» **WHAT TO PRODUCE**: Give all of the data below again exactly, and drop the images.
§ §
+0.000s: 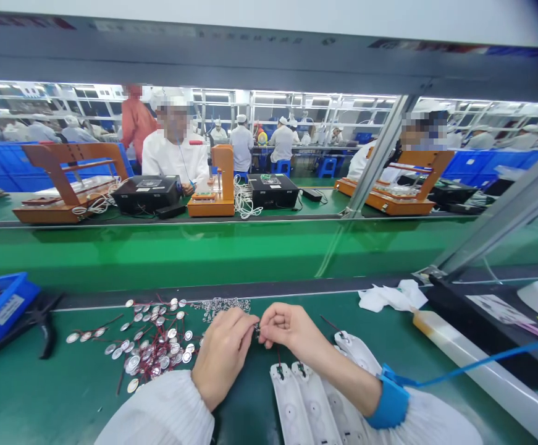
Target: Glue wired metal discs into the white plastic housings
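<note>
Close fingertip work above a green bench [60, 395]. The left hand [225, 352] and the right hand [285, 327] meet at the centre of the dial, both appearing to pinch one small dark part [257, 328] between thumb and forefinger (its exact shape is too small to make out). With that part as hub, wired metal discs [172, 333] lie in a loose heap at 9 o'clock, small shiny pieces [225, 304] at 10, and white housings [312, 405] side by side at 5, partly hidden by the right forearm. A blue strap [393, 398] rings the right wrist, its cord [472, 364] leading off towards 3.

For good handling, the left pinch should probably stay firm while the right makes only small adjustments; lowering both wrists to the bench would likely steady the grip. The cord is best kept slack and clear of the housings.
</note>
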Motion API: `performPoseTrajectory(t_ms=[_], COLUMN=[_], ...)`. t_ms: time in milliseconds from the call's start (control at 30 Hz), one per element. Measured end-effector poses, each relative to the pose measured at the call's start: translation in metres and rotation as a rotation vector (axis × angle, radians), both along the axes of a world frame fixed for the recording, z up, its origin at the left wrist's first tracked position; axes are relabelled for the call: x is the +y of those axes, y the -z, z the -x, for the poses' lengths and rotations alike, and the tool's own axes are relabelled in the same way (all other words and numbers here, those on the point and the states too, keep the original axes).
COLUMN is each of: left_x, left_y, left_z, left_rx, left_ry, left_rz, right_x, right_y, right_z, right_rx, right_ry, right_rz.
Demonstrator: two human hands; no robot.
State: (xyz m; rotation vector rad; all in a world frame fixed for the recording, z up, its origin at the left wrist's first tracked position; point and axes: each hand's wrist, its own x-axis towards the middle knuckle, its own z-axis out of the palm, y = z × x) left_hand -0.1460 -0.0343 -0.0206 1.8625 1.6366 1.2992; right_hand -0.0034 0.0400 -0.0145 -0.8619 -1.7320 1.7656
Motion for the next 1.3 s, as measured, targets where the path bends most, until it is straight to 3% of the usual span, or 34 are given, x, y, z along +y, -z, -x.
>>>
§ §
» **OUTPUT OF THE TASK**:
+0.000s: 
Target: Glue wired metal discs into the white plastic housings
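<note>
Close fingertip work above a green bench [60, 395]. The left hand [225, 352] and the right hand [285, 327] meet at the centre of the dial, both appearing to pinch one small dark part [257, 328] between thumb and forefinger (its exact shape is too small to make out). With that part as hub, wired metal discs [172, 333] lie in a loose heap at 9 o'clock, small shiny pieces [225, 304] at 10, and white housings [312, 405] side by side at 5, partly hidden by the right forearm. A blue strap [393, 398] rings the right wrist, its cord [472, 364] leading off towards 3.

For good handling, the left pinch should probably stay firm while the right makes only small adjustments; lowering both wrists to the bench would likely steady the grip. The cord is best kept slack and clear of the housings.
</note>
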Motion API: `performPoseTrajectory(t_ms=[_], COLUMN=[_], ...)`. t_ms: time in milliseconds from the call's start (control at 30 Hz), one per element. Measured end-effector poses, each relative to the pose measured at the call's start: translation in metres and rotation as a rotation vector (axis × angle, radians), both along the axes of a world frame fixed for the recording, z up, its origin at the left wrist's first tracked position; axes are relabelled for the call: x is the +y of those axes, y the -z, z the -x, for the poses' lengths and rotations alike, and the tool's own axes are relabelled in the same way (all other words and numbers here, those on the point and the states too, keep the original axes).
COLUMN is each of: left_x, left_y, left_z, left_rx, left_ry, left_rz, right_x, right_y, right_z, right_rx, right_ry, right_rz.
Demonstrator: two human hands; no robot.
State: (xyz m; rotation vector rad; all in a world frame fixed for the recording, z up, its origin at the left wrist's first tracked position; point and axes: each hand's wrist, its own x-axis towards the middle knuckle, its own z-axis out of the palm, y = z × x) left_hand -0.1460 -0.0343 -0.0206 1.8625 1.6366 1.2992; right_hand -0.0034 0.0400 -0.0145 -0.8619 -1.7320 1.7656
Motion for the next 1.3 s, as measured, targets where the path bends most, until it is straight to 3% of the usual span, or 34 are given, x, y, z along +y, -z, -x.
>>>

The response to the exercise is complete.